▶ Exercise prompt
Where "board" appears in a line of the entries below, that line should be copied.

▶ Data for processing
_ _ _ _ _

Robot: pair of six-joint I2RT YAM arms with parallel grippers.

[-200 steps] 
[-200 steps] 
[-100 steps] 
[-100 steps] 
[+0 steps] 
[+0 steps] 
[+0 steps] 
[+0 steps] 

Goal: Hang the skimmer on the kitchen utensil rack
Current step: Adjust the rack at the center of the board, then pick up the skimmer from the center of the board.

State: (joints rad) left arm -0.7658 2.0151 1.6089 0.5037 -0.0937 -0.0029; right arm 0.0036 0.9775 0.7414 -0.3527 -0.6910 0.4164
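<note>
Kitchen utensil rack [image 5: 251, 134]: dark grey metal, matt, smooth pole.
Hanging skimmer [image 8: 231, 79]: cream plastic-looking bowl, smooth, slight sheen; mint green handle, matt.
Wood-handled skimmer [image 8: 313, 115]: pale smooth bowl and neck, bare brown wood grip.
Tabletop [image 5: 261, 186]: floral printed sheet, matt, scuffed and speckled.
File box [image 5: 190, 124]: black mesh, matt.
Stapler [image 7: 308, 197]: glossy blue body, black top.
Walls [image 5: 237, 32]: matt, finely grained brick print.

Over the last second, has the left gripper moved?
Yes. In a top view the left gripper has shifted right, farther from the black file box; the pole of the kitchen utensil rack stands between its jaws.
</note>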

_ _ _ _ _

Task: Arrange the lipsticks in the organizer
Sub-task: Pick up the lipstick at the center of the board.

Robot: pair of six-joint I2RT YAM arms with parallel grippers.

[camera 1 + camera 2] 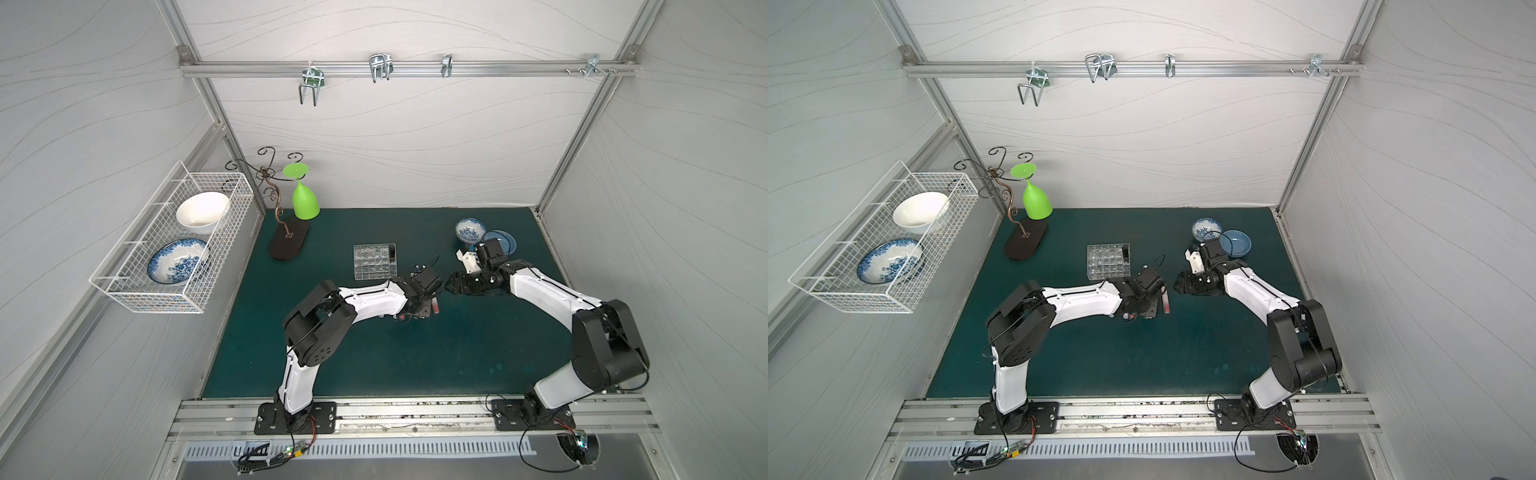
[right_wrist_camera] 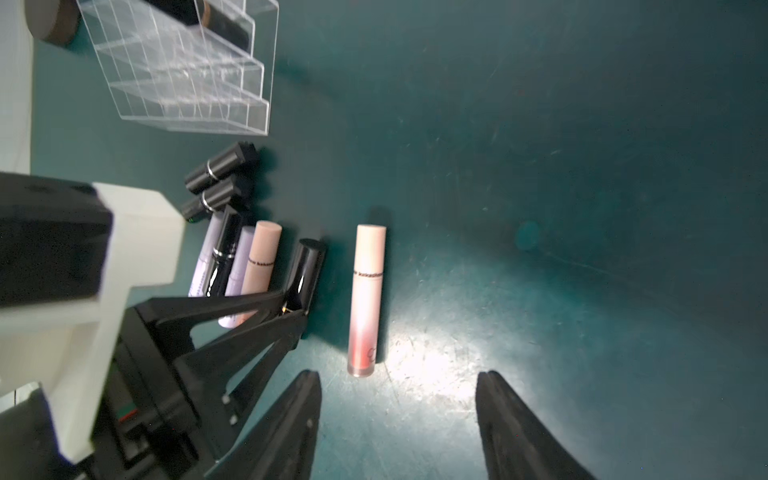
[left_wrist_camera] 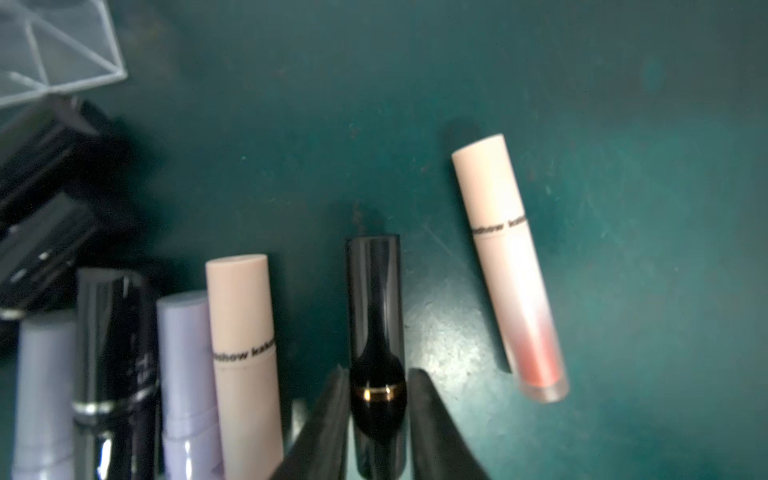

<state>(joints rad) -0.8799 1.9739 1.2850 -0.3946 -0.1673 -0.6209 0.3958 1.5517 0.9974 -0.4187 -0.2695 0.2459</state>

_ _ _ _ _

▶ Result of this exercise
Current step: Adjust the rack at the center of the board, then pick up the skimmer from the center of the board.
Sub-task: Pick up the lipstick at the center of the board.

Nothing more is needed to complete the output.